La réglementation sur les terrasses instaurée en janvier 2026 vise à mieux concilier tranquillité des riverains et ambiance festive. Cependant, elle suscite l'inquiétude des gérants qui craignent de devoir réduire leur activité. Le propriétaire du bar à vin La Bande à Roro se plaint de ne pas pouvoir utiliser son espace extérieur durant les périodes de forte chaleur, un manque à gagner considérable selon lui.

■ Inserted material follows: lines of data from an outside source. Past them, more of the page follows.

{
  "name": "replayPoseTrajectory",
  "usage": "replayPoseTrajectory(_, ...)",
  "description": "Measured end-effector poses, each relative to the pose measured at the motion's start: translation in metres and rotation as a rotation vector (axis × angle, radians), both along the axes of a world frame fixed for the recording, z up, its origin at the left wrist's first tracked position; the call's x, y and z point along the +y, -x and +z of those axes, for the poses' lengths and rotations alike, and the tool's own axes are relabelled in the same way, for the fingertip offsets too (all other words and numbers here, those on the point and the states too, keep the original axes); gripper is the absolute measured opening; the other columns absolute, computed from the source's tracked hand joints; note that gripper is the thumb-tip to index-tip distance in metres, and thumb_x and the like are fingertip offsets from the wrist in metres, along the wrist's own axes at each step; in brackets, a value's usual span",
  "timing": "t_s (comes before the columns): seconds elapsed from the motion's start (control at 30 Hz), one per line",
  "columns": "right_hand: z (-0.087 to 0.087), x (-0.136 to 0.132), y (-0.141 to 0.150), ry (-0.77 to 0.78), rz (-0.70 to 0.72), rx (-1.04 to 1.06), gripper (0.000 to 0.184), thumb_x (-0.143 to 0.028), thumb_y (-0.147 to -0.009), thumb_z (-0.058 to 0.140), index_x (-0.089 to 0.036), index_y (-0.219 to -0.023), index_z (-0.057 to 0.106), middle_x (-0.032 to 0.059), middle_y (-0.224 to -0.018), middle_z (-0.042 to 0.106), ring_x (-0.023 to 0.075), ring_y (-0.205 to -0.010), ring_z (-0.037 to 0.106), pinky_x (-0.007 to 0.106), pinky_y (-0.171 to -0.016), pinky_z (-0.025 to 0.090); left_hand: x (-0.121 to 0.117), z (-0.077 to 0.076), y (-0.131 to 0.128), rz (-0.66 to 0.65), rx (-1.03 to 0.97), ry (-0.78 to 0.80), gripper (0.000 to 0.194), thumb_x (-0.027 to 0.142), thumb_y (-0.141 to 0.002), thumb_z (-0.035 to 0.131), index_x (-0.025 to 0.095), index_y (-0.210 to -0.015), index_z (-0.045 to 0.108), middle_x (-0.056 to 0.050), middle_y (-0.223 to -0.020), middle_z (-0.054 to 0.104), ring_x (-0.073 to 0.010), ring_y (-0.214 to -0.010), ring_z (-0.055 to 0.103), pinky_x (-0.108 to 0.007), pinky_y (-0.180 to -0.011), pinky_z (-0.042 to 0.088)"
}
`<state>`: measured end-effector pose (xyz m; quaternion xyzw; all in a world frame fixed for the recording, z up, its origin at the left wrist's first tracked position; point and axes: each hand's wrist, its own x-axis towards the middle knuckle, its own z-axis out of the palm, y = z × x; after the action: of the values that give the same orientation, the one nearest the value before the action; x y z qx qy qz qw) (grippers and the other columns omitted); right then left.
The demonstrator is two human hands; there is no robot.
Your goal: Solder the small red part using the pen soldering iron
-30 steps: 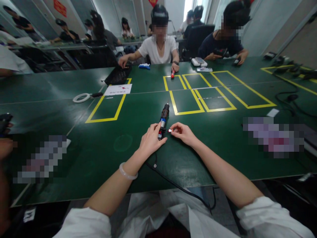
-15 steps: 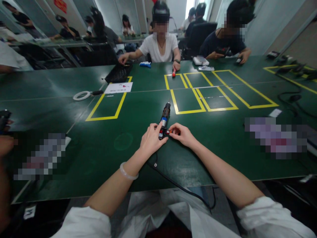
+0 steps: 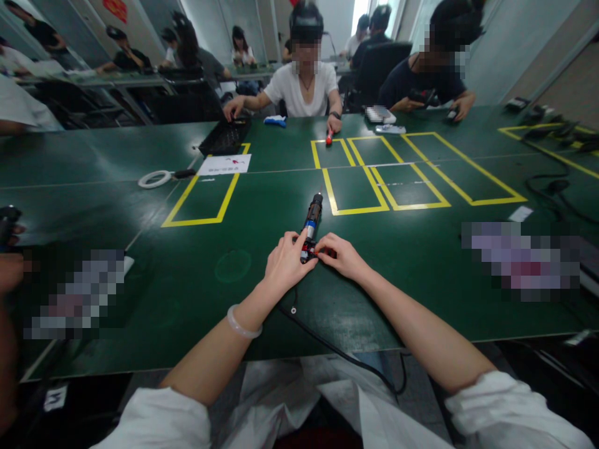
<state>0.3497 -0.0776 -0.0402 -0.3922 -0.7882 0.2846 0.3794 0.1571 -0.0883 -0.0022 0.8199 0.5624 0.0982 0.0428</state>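
Surface: one green table [image 3: 412, 268], glossy, with a pale seam crossing ahead of my grip. Room: a back table beyond, people seated along it, too blurred to count.

Yellow tape outlines [image 3: 191, 222]: one ahead-left of my hands, three columns ahead-right, part of another far right.

Co-workers on the far side: two. White top [image 3: 281, 84] directly ahead, one red-tipped item [image 3: 329, 141] in hand; dark top [image 3: 397, 88] ahead-right. A further person's hand [image 3: 14, 272] well left of my grip.

Across the left outline: one white card [image 3: 224, 164]; one black tray [image 3: 219, 140] just beyond it. Also ahead-left: one white ring [image 3: 154, 179] with a dark end. One black cable [image 3: 334, 350], running from beside my left wrist towards me; one small metal ring [image 3: 293, 310] near it.

In grip: one dark tool [image 3: 313, 212], blue-banded, tip pointing away from me. My left hand [image 3: 286, 265] is clamped over its near end. My right hand [image 3: 345, 257] pinches one small red piece [image 3: 329, 252] there; whether piece and tool touch, I cannot tell.
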Motion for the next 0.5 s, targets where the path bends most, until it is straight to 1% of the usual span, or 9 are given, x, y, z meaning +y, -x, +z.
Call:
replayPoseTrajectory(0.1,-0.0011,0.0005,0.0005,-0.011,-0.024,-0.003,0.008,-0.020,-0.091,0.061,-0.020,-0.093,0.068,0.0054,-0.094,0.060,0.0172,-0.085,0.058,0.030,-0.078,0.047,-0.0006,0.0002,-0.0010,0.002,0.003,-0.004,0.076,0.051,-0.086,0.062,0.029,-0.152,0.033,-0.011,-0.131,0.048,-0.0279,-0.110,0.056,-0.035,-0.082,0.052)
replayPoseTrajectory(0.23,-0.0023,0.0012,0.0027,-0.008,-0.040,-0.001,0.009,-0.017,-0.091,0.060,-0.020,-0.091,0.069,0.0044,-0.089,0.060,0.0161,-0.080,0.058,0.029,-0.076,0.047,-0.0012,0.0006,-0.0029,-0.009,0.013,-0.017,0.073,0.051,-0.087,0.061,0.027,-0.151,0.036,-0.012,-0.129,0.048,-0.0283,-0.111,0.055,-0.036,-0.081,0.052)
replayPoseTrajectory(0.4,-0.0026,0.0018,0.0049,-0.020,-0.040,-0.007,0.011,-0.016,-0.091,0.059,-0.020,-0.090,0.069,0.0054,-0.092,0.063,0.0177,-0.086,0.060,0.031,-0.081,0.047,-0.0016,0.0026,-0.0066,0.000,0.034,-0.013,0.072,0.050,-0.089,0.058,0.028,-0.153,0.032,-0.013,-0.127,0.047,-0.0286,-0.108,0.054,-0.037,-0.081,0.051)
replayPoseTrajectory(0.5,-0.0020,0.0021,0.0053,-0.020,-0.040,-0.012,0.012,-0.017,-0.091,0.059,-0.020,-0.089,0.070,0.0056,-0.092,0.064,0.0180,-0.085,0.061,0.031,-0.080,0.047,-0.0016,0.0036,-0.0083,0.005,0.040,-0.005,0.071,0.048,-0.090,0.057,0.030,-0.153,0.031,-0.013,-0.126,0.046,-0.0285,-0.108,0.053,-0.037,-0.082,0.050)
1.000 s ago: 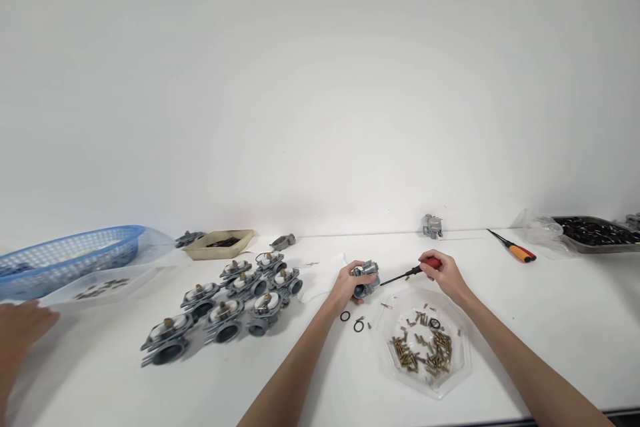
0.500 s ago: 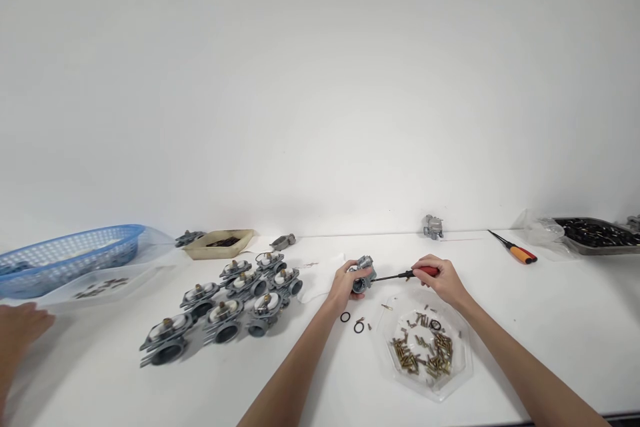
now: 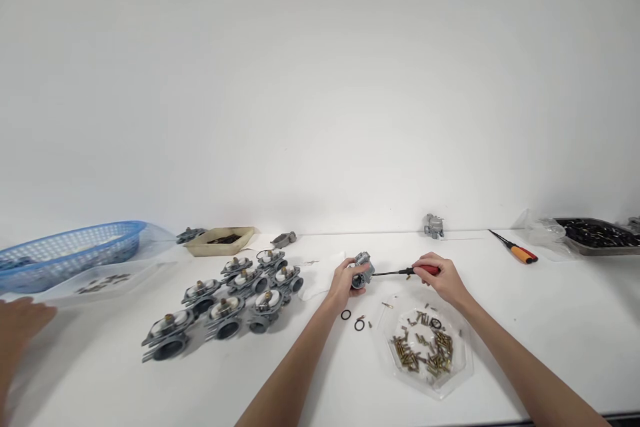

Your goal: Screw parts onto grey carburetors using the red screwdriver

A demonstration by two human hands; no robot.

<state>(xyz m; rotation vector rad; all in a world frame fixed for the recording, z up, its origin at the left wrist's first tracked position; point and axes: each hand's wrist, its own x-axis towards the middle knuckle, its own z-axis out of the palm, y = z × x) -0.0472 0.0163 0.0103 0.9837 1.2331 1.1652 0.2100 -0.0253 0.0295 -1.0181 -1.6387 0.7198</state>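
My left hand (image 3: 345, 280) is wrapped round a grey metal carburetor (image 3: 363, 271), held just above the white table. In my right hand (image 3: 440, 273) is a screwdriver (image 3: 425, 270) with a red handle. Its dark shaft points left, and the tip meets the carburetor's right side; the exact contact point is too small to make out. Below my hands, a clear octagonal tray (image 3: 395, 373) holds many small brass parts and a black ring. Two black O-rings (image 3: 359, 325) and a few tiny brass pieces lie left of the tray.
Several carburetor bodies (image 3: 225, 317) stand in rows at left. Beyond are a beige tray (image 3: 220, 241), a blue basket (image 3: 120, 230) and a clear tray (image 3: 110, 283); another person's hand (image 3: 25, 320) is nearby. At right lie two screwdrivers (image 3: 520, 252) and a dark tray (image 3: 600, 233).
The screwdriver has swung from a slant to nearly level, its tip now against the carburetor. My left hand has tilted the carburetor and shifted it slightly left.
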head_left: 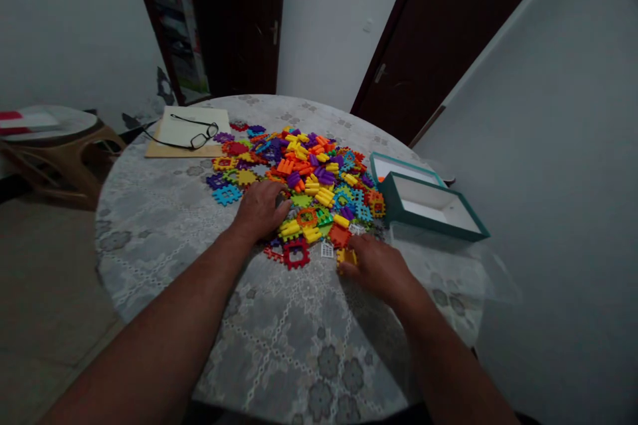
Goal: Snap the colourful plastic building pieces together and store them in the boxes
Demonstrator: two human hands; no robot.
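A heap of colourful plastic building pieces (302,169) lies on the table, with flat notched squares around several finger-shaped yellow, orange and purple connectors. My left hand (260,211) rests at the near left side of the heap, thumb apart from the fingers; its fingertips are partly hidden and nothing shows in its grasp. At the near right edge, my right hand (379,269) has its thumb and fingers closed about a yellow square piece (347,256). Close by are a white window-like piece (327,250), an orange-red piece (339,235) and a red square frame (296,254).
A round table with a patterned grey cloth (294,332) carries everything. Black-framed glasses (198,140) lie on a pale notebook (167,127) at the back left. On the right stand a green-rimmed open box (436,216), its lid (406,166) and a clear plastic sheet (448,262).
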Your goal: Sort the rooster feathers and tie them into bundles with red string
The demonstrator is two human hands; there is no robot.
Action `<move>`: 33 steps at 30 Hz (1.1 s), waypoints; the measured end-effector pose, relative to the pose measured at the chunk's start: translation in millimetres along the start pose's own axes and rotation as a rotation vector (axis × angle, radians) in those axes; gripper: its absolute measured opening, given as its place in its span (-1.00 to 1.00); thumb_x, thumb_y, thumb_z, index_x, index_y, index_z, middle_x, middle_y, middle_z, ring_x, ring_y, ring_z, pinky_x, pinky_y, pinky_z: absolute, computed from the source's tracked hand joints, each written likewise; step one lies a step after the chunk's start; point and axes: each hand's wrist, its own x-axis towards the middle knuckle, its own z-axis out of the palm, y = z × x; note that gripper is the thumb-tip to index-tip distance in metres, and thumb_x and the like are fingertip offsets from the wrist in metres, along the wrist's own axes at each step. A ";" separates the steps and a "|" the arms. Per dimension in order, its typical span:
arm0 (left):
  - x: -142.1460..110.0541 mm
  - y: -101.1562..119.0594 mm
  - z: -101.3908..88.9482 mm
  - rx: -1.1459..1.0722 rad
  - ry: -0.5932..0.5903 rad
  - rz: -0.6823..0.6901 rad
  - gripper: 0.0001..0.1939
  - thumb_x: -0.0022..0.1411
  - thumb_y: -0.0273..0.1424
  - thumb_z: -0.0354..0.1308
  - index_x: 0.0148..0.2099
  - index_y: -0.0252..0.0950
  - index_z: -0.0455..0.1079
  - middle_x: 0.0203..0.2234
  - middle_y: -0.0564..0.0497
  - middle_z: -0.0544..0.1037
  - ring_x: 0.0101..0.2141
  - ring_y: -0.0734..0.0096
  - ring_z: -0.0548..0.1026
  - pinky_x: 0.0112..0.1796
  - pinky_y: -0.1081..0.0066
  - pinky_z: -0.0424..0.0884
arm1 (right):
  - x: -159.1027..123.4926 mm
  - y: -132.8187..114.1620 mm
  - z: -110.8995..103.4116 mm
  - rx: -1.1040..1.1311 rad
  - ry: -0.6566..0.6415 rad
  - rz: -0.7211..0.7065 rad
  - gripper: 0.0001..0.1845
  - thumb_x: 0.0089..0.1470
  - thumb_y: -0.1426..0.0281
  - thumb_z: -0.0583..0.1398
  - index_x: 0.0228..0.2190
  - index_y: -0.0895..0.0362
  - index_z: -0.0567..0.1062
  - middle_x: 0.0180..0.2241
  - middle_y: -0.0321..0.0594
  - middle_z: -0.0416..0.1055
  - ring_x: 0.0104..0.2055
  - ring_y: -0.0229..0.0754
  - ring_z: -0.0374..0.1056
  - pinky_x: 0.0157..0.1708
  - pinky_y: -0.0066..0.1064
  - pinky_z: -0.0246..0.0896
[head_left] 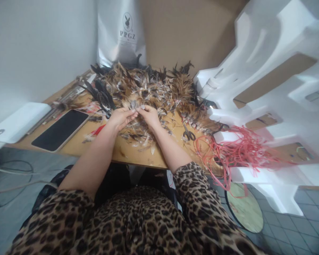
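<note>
My left hand and my right hand meet over the front of the table, fingertips pinched close together. Between them shows a small tuft of pale, greyish feathers; both hands appear closed on it. Behind them spreads a large heap of brown, white and black feathers. A bunch of long black feathers lies just left of the heap. To the right of my right hand, scissors with dark handles rest on the tabletop. Loose feather bits lie below my hands.
A phone and a white power bank with a cable lie at left. Red plastic strings tangle over white foam packaging at right. A silver bag stands at the back. The wooden table ends near my body.
</note>
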 end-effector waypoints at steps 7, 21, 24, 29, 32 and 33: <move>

Cette tension entre normes de tranquillité et vie nocturne non seulement laisse les restaurateurs perplexes, mais témoigne également d’un besoin urgent de dialogue. Labaye évoque un cas en Espagne où il existe une loi protégeant les établissements situés dans des zones résidentielles, insistant sur l’importance de la culture nocturne. « Ce sont les mêmes personnes qui se plaignent de la fermeture des commerces », déplore-t-il.
Les statistiques de la préfecture de la Gironde révèlent une stagnation des suspensions liées à des nuisances, oscillant entre cinq et sept par an depuis 2023. En revanche, quatre fermetures administratives pour tapages ont été enregistrées l'an dernier.
Thomas Cazenave, le nouveau maire de Bordeaux, a encore une marge de manœuvre pour établir une relation avec les représentants des bars. Une rencontre pourrait redéfinir les relations entre la municipalité, les gérants, et les riverains, pour une vie nocturne respectueuse de tous.